Ansej: Les bénéficiaires de camions d'enlèvement d'ordures dans le désarroi



? De jeunes bénéficiaires de camions d'enlèvement des ordures se plaignent de ne pas trouver du travail malgré leurs nombreuses démarches auprès de la wilaya, la daïra et l'APC de Constantine, pendant que leurs véhicules flambant neuf végètent toujours au garage, attendant d'être enfin utilisés.Selon leurs représentants, Badredine et Brahim, qui sont venus nous voir à la rédaction, «chaque matin que Dieu fait nous regardons avec beaucoup de colère et de dépit ce que l'on peut qualifier de véritable gâchis (les camions en stationnement)». En effet, «c'est en 2015 que nous avons bénéficié de ces véhicules, qui sont en fait des engins dernier cri, qui coûtent les yeux de la tête (près d'un milliard de centimes) et qui se retrouvent exposés à la rouille à force de n'avoir pas été exploités». «Nous sortons juste de la wilaya, où nous avons déposé des demandes de travail, en ce sens que nous voulons juste décrocher un boulot dans l'une des 12 communes et être intégrés au monde du travail». Ils indiquent dans ce sillage le cas du relogement de 3.000 familles à la cité Massinissa, mais aussi au moins autant de celles qui le seront à Ali-Mendjeli ce qui aura pour résultat des centaines de tonnes d'ordures supplémentaires à enlever. «Nous voulons bien en faire partie», espèreront-ils.
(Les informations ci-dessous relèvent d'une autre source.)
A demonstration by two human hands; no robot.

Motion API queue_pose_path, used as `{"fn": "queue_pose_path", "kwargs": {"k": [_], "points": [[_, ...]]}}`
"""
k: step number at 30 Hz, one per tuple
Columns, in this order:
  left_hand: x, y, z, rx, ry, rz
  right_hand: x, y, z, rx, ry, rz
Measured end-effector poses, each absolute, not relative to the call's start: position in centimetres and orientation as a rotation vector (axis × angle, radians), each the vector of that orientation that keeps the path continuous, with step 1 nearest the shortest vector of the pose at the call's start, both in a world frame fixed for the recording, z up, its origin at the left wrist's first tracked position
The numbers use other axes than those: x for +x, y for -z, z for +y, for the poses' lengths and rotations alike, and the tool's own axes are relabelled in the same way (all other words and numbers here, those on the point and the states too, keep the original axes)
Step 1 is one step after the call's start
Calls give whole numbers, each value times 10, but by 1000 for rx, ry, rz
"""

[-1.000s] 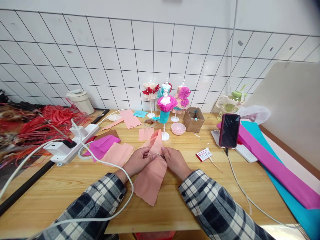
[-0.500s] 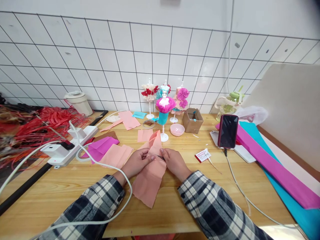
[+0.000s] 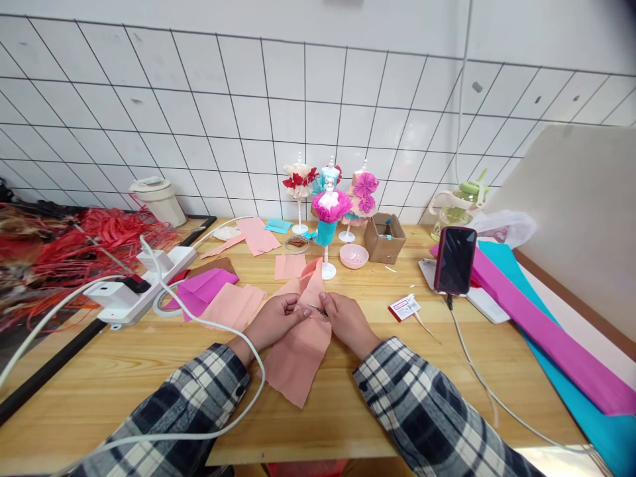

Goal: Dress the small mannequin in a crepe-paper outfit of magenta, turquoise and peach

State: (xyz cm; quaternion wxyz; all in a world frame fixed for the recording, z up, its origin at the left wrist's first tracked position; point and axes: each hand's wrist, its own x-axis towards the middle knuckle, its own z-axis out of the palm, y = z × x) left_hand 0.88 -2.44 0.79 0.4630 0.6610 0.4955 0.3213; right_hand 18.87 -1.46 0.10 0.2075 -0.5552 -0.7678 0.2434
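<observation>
A long piece of peach crepe paper (image 3: 299,361) lies over the wooden table (image 3: 163,391), its far end folded upward. My left hand (image 3: 278,319) pinches the paper at its middle, thumb on top. On the paper's right edge, my right hand (image 3: 349,323) is closed around small scissors (image 3: 318,309), whose thin metal blades point left across the paper toward my left thumb. Just beyond the paper stands a small white mannequin (image 3: 328,225) with a magenta ruffle and a teal wrap. Part of the scissors is hidden by my right fingers.
Three more decorated mannequins (image 3: 299,182), a pink bowl (image 3: 354,256) and a cardboard box (image 3: 385,240) stand behind. A phone (image 3: 454,260) is at right. A white cable (image 3: 218,329) crosses my left forearm from a power strip (image 3: 144,291); paper sheets (image 3: 233,305) lie left.
The view has shifted slightly. Both hands keep nearly the same place and hold on the paper and scissors.
</observation>
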Motion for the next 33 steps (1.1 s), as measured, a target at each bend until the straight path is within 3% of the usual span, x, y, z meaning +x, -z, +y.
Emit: {"fn": "queue_pose_path", "kwargs": {"k": [33], "points": [[11,-7,-27,1630,-739,1145,185,-2,-18,-1535,-694,-2132]]}}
«Malheureusement nous partageons cette pénible situation de chômage avec quatre autre jeunes dans la ville des ponts, plus 10 autres encore à Ain Abid, Ouled Rahmoune et Benbadis. Au départ, lorsque nous avons souscrit au dispositif de l'Ansej et réussi à avoir ces fameux camions, nous étions fiers et pensions avoir en main le moyen de gagner notre vie, mais jamais de risquer de la perdre et d'endurer les difficultés qui ont pour nom des dettes sans fin».
Nos interlocuteurs évoquent le problème de l'assurance tous risques obligatoire qu'il faut contracter et qui se situe entre 30 et 40 millions de centimes, en plus de divers autres dépenses dépassant les 100 millions pour les procédures d'acquisition. «Ceci, noteront-ils, sans parler du couperet des banques qui nous attend et que nous appréhendons énormément, et le remboursement qui débutera au mois de juillet et août prochains de la 1ère tranche du prix des camions, alors que cela fait deux ans qu'ils végètent au garage. Nous sommes des jeunes sérieux et plein de volonté, d'ardeur et de détermination qui demandons qu'on nous donne notre chance dans le cadre des 20% d'emploi à attribuer aux jeunes de l'Ansej et de la Cnac», concluent-ils.